Semantic partitioning as a basis for parallel I/O in database management systems
Introduction
Access to secondary storage units is still a bottleneck for data processing in information systems. In particular, relational database systems encounter this performance problem dealing with expensive operations such as the join operation. Although a permanent main-memory storage system improves performance [10], we attempt to find a generic solution for large databases that do not entirely fit in a main memory and are managed by a DBMS. Therefore, we focus on parallel disk access as a solution for the mentioned performance problem.

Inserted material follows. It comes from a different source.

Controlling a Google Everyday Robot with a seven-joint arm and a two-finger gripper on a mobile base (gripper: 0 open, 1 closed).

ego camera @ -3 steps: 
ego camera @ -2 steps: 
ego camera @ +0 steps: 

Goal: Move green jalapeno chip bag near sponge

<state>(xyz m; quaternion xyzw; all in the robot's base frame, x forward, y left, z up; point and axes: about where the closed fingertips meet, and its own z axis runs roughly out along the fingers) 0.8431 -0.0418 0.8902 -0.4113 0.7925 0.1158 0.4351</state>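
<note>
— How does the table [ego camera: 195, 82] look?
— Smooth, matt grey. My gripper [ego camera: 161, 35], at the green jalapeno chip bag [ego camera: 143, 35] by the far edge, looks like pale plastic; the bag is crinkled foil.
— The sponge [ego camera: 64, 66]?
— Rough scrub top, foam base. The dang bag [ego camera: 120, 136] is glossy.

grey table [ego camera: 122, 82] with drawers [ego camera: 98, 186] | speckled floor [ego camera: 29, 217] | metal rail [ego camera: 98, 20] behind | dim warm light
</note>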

An array of independent disk drives in combination with some kind of redundancy – either replication (mirroring, RAID level 1) or file striping in combination with additional data for checking – can offer better performance, availability and reliability as well as lower costs than mainframe storage units [24]. The performance of RAID systems depends on the size of the data addressed by the dominating transactions and the size of file striping units [13], [17], [24], [41]. According to Scheuermann et al. [26], very small striping units lead to a balanced distribution of the workload and a good response time when the workload is low. However, when a high throughput during high workloads is desired, larger striping units must be applied. The optimal striping width (number of disks per file) also depends on the workload [40]. In general, these solutions can support fast access to complete records or record files as desired in modern (multi-media) applications such as ‘video on demand’.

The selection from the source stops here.